■ Activity
When you reach the line containing "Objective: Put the", include it and stop; until then, return each line of the material exactly, starting with the first.

■ Recorded information
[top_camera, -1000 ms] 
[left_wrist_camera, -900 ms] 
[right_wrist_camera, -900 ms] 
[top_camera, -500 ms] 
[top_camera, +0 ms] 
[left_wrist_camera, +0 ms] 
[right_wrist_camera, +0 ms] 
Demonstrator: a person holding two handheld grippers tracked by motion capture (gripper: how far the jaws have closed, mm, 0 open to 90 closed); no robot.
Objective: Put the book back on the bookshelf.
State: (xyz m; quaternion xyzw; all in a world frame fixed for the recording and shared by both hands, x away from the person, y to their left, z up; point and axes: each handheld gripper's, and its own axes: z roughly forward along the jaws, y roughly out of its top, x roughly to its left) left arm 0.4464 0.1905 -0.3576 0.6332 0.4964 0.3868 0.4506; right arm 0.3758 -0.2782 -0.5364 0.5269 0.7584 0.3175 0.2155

■ Exercise answer
[top_camera, -1000 ms] 
[left_wrist_camera, -900 ms] 
[right_wrist_camera, -900 ms] 
[top_camera, -500 ms] 
[top_camera, +0 ms] 
[left_wrist_camera, +0 ms] 
[right_wrist_camera, +0 ms] 
Demonstrator: a person holding two handheld grippers tracked by motion capture (gripper: how far the jaws have closed, mm, 0 open to 90 closed); no robot.
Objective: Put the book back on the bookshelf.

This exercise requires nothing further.